New Jersey Ag News
Horse farms use equine therapy to aid patients
By RICHARD SKELLY
MONROE TOWNSHIP, Middlesex County (Dec. 15, 2014) — Like petting a dog or cat, brushing a horse can lower blood pressure, calm the breathing and bring a smile to the face of the person petting the horse, if not the horse as well.
Two small farms in central New Jersey utilize the therapeutic power of horses to help special needs children and adults and people recovering from drug addiction.
Sharon Farmer has been running Superior Horse Farm on Old Forge Road in Monroe Township since 1980.
It was previously known as Horse Land until 1991.
Farmer is assisted at Superior Horse Farm, founded by her late husband, by her daughter, Megan and son, Shamus, as well as a few stable workers.
Farmer employs Elaina Galindo, a certified horse therapist, a few days each week to work with autistic children at her farm, and previous to Galindo coming aboard, she opened her farm to special needs children and adults and senior citizens groups.
Galindo began working at the farm when she was 14 and recently received her certification as a horse therapist.
“I have always done recreational therapy for special needs people,” Farmer said. “If somebody comes in and explains the situation, I will work with that parent and their children.”
Galindo, of East Brunswick, is a PATH International certified instructor, and talked about progress she’s made with at least two autistic kids she’s been working with for the last year or so.

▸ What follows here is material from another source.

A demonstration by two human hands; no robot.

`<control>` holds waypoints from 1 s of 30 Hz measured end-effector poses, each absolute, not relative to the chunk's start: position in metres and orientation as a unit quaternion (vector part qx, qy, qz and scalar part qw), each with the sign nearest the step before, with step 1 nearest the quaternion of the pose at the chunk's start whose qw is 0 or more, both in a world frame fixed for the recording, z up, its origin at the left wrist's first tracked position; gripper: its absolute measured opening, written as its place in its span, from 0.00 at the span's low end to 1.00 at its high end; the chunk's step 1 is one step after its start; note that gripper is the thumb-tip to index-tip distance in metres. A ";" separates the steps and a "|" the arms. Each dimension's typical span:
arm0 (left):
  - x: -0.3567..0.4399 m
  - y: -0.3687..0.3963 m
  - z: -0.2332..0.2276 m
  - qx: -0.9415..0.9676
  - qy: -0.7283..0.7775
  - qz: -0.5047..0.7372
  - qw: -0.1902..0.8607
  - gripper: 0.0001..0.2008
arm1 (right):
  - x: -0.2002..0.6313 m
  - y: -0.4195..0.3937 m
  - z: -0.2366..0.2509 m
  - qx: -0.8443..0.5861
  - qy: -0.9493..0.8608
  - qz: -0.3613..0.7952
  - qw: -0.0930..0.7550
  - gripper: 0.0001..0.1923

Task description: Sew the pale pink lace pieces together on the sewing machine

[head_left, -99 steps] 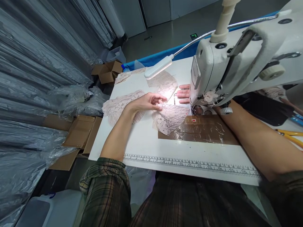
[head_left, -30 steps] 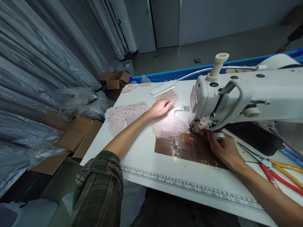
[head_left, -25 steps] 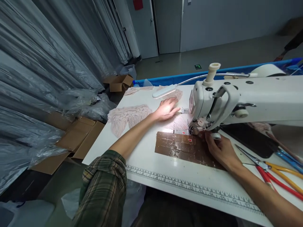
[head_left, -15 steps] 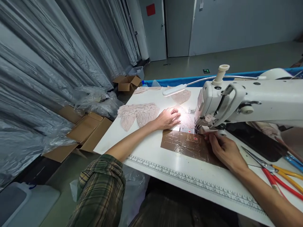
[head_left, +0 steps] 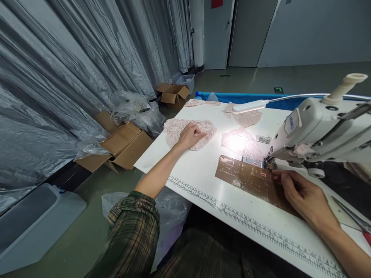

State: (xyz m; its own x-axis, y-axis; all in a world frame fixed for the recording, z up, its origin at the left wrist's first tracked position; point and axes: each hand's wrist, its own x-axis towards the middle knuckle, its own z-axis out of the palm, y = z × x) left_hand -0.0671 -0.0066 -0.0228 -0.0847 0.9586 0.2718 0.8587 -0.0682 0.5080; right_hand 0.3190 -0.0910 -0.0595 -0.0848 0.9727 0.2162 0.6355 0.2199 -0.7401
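On the white sewing table [head_left: 203,170], the person's left hand [head_left: 189,136] rests on a pile of pale pink lace pieces [head_left: 177,129] near the far left edge, fingers curled down onto the top piece; whether they pinch the lace cannot be told. The right hand [head_left: 304,195] lies on a brown taped patch [head_left: 246,179] on the table top, just in front of the needle area of the sewing machine [head_left: 319,131]. Its fingers are loosely bent, fingertips pointing toward the presser foot, and nothing is seen held in it.

A second lace piece [head_left: 240,142] lies flat between the two hands, brightly lit, its near corner touching the brown patch and the machine's plate. A third lace piece [head_left: 245,117] sits farther back under the head of a gooseneck lamp [head_left: 249,106]. More lace [head_left: 199,102] lies at the table's far edge.

A printed ruler strip [head_left: 246,226] runs along the near edge of the table. Scissors [head_left: 352,218] lie at the right edge, partly out of view. On the floor to the left stand open cardboard boxes [head_left: 121,144], clear plastic bags [head_left: 136,112] and a white plastic container [head_left: 37,224]. Grey plastic-wrapped rolls [head_left: 58,69] line the left side. The person wears a plaid sleeve [head_left: 130,231].
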 end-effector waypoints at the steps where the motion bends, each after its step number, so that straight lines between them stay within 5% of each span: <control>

“The kids are starting to talk more and pay more attention and be more focused,” Galindo said. “And we work with them in the rings, but my other student is able to go out on the trails into the woods for riding.”
In general, Farmer stressed, whether they have special needs or not, “it’s beneficial for people to feel and experience being next to a horse or riding a horse.”
Farmer works with five horses on site at Superior Horse Farm and is working another three horses into the process of becoming therapy horses.
Lynn Regan in nearby Farmingdale in Monmouth County works with recovering heroin addicts at her Regan’s Hollow Farm.
In recent years, Regan and her crew have been receiving calls from all over the country from people battling a growing supply of cheap heroin.
Regan runs the CFC Loud ‘n’ Clear Program with her son, Daniel, 24, a former addict in recovery and her husband Marc, who works full-time as a medical equipment salesman.
CFC stands for “Coming Full Circle,” she points out.
She co-founded the CFC Loud ‘n’ Clear Foundation with Daniel after he came out of rehab and both realized the therapeutic value of caring for horses to help former addicts “get out of their own head” for a time, Lynn said. It received non-profit status in 2013.
“We fill in the gaps in recovery so when someone goes to a 30-day program and comes out and then don’t know what to do with themselves, we fill in the gaps,” Lynn said. “We know the relapse rate is 60 to 80 percent, so we fill in the gaps with equine-assisted psychotherapy.”
Recovering addicts do not stay on site at Regan’s Hollow Farm, but they are required to check in, three, four and five times each week to handle horse-related chores and attend meetings.
“We also have programs like yoga, meditation, time management workshops, chakra ball meditation, parent groups and sober social activities. Equine therapy is one of those activities that we offer and it promotes emotional growth and personal development,” Lynn said.
“We make it part of a time management program: The kids have an addiction; procrastination is one of the biggest enemies that we fight on a daily basis, these kids can’t get past procrastination and self-motivating.
“So we’ve found that making them responsible for the well-being of an animal seems to work better than making them responsible for their own well-being,” Regan said, noting the kids in recovery, sometimes in their early teens, will do grooming and feeding for the horses a few days each week.
“One day a week we’ll do a workshop where they’ll be hands on in using the horses, walking the horses and interacting with the horses on the ground. They learn that horses are very non-judgmental and the boundaries are super clear when it comes to a horse,” she said.
CFC Loud ‘n’ Clear also utilizes Diane Bleimann, a licensed drug and alcohol counselor and certified social worker, who conducts meetings six days a week at the farm. Clients must participate in meetings two or three mornings each week.
“What it does for these kids is it helps them ‘get out of their own head’ and find their heart, especially the ones who know the answers to everything: The kids that are really intelligent, they know everything until you hook them up to a two thousand pound animal, and suddenly, they’re listening.”
The CFC Loud ‘n’ Clear Program has been recognized by Howell Township and the Monmouth County Prosecutor’s Office as a model program for recovering heroin addicts and Lynn Regan makes use of three special horses for the program, which are also used for regular riding lessons on weekends.
The program lasts as long as the kids need to stay, Regan said.
“We give them a crack of light and empower the kids with some type of passion. We encourage anybody coming out of treatment to remain in our program for at least the first year of recovery,” she added.